Where the line containing "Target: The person" appears in the records below, begin there and output each line verbatim through the last line.

» **RECORD SET**:
:::

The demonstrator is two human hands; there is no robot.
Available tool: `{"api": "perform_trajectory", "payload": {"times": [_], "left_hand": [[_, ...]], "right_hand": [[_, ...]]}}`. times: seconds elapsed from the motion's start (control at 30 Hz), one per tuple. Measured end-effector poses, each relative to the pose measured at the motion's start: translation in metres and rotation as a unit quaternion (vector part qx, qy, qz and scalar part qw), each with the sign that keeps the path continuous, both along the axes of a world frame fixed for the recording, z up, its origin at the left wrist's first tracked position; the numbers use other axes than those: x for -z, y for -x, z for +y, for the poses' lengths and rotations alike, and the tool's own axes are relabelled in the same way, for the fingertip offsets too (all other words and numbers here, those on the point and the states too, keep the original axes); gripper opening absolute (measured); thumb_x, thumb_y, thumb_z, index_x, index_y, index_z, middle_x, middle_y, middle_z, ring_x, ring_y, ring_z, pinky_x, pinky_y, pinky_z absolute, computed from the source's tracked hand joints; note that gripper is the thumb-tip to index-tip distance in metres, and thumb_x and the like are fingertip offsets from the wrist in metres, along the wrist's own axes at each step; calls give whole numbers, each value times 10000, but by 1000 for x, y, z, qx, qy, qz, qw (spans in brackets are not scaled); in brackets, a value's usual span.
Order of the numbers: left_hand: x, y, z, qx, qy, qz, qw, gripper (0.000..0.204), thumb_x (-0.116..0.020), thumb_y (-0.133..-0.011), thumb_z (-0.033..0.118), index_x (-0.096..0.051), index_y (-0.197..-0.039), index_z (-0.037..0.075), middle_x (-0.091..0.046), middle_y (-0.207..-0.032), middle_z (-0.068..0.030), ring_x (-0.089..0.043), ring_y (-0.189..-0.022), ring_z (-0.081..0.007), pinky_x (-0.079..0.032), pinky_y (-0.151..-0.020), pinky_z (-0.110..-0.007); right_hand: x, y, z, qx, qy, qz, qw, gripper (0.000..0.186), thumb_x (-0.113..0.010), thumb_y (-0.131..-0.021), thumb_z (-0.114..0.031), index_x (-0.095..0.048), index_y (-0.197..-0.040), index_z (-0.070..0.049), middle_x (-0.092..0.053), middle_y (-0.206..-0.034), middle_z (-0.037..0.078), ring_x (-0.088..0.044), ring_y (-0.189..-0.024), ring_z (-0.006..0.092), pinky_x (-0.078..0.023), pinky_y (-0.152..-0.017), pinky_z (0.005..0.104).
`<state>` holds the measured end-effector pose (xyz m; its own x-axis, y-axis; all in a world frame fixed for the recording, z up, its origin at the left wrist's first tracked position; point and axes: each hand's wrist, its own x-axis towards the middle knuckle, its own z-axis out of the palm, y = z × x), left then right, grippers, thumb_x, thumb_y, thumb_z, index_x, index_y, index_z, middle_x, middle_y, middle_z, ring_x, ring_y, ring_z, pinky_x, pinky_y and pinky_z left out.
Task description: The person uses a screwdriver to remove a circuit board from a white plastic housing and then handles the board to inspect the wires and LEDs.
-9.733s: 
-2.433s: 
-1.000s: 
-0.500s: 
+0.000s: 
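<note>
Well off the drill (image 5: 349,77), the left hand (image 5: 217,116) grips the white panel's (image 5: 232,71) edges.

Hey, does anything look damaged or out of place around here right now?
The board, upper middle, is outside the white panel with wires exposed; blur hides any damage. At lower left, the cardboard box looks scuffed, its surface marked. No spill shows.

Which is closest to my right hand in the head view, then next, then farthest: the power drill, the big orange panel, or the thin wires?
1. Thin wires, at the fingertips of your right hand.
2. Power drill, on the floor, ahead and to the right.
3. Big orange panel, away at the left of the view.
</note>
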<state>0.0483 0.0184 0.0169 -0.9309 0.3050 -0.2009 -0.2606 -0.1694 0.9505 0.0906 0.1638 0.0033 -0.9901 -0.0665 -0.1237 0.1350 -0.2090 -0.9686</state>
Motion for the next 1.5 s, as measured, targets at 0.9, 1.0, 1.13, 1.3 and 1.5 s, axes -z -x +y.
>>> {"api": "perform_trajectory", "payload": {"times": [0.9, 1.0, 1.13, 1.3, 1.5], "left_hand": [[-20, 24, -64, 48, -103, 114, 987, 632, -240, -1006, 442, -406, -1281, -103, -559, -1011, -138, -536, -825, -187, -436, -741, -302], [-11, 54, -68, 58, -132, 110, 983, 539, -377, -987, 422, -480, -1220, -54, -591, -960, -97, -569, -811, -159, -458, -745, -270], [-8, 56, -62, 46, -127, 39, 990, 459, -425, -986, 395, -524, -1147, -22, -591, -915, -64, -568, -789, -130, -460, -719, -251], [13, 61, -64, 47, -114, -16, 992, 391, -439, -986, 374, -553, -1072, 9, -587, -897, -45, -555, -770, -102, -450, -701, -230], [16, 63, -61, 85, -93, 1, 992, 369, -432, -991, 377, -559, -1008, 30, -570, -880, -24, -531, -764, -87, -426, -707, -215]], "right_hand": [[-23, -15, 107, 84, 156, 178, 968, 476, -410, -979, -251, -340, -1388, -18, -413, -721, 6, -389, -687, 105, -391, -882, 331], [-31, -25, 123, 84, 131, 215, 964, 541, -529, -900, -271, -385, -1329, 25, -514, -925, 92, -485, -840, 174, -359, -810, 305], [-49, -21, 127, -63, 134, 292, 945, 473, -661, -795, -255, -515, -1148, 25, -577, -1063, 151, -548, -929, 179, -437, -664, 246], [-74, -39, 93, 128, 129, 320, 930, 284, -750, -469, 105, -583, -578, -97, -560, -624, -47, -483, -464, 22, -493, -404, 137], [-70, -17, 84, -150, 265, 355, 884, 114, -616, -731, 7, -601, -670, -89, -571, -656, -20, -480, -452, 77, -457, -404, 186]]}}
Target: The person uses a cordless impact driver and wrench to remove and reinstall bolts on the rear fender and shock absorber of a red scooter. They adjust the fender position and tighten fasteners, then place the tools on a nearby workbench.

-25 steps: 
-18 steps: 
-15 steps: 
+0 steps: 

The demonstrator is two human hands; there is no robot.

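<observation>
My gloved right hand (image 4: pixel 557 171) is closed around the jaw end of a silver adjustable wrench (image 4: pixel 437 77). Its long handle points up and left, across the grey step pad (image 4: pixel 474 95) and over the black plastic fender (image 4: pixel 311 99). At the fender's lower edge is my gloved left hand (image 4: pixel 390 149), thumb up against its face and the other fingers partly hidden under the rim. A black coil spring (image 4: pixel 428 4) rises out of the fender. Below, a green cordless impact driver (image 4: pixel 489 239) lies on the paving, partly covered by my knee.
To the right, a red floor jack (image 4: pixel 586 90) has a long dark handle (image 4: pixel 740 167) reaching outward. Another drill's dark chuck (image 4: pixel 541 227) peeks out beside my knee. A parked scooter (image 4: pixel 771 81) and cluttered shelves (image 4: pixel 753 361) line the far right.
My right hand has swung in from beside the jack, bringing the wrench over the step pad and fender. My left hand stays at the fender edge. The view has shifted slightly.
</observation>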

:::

» **RESPONSE TO THE EXERCISE**:
Target: The person uses a cordless impact driver and wrench to remove and reinstall bolts on the rear fender and shock absorber of a red scooter. They adjust the fender position and tighten fasteners, then place the tools on a nearby workbench.

-25 steps: 
-18 steps: 
-15 steps: 
+0 steps: 

The demonstrator is two human hands; there is no robot.

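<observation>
My gloved right hand (image 4: pixel 557 171) is closed around the jaw end of a silver adjustable wrench (image 4: pixel 437 77). Its long handle points up and left, across the grey step pad (image 4: pixel 474 95) and over the black plastic fender (image 4: pixel 311 99). At the fender's lower edge is my gloved left hand (image 4: pixel 390 149), thumb up against its face and the other fingers partly hidden under the rim. A black coil spring (image 4: pixel 428 4) rises out of the fender. Below, a green cordless impact driver (image 4: pixel 489 239) lies on the paving, partly covered by my knee.
To the right, a red floor jack (image 4: pixel 586 90) has a long dark handle (image 4: pixel 740 167) reaching outward. Another drill's dark chuck (image 4: pixel 541 227) peeks out beside my knee. A parked scooter (image 4: pixel 771 81) and cluttered shelves (image 4: pixel 753 361) line the far right.
My right hand has swung in from beside the jack, bringing the wrench over the step pad and fender. My left hand stays at the fender edge. The view has shifted slightly.
</observation>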

The exercise is done, and nothing more is needed.